## ACTIVITY
When the word "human" shows up in a line of the records below, copy that line.

## GIVEN RECORDS
═══

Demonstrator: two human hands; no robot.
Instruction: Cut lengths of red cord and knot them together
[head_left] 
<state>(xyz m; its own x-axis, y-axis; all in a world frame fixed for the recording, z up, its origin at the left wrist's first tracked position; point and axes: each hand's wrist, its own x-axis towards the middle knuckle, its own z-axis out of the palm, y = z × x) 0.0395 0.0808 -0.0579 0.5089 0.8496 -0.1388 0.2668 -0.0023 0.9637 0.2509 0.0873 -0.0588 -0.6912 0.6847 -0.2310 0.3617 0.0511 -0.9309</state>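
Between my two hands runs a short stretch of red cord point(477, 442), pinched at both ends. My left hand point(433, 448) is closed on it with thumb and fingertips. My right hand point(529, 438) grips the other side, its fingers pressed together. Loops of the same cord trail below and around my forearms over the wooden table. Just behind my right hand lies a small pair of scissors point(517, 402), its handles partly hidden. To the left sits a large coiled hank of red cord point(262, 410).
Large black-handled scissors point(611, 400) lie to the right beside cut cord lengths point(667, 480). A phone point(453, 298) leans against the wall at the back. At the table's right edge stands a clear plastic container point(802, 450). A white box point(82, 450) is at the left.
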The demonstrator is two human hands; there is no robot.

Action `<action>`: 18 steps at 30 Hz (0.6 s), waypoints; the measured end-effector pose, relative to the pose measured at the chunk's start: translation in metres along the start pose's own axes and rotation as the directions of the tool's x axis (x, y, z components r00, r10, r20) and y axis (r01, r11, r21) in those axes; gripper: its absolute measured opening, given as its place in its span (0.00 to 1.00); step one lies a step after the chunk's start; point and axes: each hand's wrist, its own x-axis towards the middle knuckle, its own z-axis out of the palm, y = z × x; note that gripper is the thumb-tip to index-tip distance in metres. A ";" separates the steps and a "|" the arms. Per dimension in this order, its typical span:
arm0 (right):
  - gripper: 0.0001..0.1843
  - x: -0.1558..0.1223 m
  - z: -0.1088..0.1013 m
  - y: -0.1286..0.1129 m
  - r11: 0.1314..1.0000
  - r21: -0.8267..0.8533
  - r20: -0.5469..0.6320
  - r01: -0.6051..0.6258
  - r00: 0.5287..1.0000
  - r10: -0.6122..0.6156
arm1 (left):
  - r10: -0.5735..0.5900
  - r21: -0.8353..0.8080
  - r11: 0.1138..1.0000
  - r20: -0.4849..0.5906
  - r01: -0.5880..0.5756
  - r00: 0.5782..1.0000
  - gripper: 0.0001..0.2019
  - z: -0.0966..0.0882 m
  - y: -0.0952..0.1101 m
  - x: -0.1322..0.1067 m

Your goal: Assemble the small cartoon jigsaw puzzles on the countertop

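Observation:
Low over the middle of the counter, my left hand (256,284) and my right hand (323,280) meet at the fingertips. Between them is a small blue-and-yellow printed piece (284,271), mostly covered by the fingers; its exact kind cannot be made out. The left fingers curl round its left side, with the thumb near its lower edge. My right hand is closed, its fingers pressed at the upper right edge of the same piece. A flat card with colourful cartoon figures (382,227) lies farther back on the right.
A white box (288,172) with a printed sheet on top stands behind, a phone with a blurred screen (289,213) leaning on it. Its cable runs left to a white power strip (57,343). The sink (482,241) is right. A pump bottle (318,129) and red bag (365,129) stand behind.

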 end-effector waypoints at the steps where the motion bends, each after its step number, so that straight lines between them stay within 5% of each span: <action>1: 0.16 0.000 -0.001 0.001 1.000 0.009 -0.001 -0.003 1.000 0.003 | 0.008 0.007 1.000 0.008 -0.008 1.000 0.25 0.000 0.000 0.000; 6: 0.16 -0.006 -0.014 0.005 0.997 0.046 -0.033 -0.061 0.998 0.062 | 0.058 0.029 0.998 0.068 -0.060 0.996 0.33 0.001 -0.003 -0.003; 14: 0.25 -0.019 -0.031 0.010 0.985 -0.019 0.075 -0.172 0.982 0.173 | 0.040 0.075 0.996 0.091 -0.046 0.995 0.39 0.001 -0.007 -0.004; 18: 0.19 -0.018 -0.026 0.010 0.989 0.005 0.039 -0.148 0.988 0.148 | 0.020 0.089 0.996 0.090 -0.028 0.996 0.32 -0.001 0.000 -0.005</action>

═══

## TASK SOLUTION
Demonstrator: two human hands; no robot.
The demonstrator is two human hands; there is no robot.

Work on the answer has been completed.